Among the lines below, keep only those from the one containing "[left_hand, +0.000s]" through the one containing "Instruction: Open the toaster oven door", and reproduce them exactly.

Recorded data:
╔══
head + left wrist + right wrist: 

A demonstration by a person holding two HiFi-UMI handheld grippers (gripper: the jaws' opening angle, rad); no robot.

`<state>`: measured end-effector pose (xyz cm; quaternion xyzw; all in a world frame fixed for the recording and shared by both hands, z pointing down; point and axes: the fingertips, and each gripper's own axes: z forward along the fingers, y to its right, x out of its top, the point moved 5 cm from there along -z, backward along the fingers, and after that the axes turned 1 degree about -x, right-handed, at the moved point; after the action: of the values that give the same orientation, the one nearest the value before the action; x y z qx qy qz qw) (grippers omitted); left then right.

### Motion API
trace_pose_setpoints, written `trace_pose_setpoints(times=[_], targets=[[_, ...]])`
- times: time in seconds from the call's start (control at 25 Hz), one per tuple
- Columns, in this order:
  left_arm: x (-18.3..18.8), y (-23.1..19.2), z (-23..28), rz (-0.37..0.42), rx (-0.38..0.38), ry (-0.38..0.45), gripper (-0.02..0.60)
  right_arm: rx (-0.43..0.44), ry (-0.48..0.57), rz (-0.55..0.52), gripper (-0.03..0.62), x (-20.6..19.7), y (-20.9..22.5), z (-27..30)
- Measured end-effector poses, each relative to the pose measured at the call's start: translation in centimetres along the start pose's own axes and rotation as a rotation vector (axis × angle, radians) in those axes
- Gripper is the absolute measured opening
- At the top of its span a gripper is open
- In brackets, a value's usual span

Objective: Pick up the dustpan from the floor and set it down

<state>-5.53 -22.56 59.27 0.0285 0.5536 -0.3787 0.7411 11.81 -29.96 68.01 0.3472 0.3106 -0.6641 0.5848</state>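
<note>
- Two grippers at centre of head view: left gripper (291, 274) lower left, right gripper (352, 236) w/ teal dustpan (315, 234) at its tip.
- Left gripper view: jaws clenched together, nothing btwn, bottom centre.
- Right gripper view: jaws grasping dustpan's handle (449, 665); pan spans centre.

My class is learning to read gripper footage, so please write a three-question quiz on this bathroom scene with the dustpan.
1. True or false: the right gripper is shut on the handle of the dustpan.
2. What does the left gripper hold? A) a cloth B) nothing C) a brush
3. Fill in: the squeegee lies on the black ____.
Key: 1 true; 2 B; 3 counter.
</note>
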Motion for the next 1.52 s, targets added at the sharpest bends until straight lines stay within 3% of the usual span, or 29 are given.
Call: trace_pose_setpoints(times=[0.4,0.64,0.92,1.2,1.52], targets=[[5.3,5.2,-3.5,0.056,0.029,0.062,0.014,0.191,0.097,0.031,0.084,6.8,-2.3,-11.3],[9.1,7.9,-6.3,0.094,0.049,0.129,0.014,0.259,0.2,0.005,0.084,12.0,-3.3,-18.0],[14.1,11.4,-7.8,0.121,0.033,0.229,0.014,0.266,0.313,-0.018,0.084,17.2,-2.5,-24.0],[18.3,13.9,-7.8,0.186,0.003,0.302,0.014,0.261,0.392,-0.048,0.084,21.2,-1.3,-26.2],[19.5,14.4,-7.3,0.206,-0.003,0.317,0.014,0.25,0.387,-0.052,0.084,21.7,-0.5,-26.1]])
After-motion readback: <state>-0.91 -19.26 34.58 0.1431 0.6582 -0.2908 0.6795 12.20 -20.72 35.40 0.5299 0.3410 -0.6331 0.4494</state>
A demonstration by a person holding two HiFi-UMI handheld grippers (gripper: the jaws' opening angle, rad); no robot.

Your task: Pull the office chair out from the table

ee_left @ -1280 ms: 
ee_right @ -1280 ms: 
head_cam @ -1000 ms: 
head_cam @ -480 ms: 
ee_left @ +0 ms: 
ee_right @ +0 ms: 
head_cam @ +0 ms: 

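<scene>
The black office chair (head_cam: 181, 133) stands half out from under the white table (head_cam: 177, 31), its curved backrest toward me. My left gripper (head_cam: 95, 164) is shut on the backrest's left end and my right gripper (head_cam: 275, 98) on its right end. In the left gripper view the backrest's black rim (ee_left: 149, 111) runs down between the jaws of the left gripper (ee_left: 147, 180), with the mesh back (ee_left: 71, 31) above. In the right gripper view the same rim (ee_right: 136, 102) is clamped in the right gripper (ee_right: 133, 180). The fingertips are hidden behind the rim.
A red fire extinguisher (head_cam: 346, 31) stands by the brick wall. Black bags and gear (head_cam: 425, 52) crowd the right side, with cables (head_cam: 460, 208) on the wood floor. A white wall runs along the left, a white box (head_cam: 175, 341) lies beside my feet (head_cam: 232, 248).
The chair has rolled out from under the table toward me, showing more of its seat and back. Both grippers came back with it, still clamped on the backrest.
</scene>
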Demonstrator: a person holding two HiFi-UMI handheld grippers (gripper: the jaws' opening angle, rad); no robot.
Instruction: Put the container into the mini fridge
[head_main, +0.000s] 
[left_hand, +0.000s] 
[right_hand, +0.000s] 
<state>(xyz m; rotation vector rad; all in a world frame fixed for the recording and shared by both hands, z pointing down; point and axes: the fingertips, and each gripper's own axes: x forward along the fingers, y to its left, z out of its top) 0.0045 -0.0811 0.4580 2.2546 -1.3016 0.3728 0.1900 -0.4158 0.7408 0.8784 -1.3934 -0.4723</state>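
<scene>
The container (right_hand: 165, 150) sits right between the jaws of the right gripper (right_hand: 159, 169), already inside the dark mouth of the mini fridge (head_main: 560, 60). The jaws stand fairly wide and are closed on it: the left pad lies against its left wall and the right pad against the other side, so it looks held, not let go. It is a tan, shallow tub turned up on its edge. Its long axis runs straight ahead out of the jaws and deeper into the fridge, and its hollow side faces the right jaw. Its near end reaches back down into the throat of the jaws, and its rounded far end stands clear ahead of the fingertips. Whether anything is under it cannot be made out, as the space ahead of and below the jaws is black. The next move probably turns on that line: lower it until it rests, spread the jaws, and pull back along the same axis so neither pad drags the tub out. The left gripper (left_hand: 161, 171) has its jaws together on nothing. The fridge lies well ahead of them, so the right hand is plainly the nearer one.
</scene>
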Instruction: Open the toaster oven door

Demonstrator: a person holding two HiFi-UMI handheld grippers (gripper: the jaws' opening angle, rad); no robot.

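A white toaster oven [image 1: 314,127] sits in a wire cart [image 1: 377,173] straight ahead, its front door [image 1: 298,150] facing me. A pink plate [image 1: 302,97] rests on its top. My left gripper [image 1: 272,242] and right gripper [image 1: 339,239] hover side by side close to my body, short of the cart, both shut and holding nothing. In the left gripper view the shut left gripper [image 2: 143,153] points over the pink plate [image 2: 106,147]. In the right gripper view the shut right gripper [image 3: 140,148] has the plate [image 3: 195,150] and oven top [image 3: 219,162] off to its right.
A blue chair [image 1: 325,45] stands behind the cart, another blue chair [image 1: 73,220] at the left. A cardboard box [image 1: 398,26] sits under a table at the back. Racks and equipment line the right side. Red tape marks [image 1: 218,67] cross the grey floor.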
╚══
Task response:
[left_hand, +0.000s] 
[right_hand, +0.000s] 
<state>(xyz m; rotation vector rad; all in a world frame fixed for the recording and shared by both hands, z pointing down; point and axes: the fingertips, and each gripper's own axes: x forward along the fingers, y to its left, z out of its top) 0.0045 -0.0811 0.4580 2.2546 -1.3016 0.3728 0.1900 -0.4158 0.7408 0.8784 -1.3934 -0.4723</state>
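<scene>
The container (right_hand: 165, 150) sits right between the jaws of the right gripper (right_hand: 159, 169), already inside the dark mouth of the mini fridge (head_main: 560, 60). The jaws stand fairly wide and are closed on it: the left pad lies against its left wall and the right pad against the other side, so it looks held, not let go. It is a tan, shallow tub turned up on its edge. Its long axis runs straight ahead out of the jaws and deeper into the fridge, and its hollow side faces the right jaw. Its near end reaches back down into the throat of the jaws, and its rounded far end stands clear ahead of the fingertips. Whether anything is under it cannot be made out, as the space ahead of and below the jaws is black. The next move probably turns on that line: lower it until it rests, spread the jaws, and pull back along the same axis so neither pad drags the tub out. The left gripper (left_hand: 161, 171) has its jaws together on nothing. The fridge lies well ahead of them, so the right hand is plainly the nearer one.
</scene>
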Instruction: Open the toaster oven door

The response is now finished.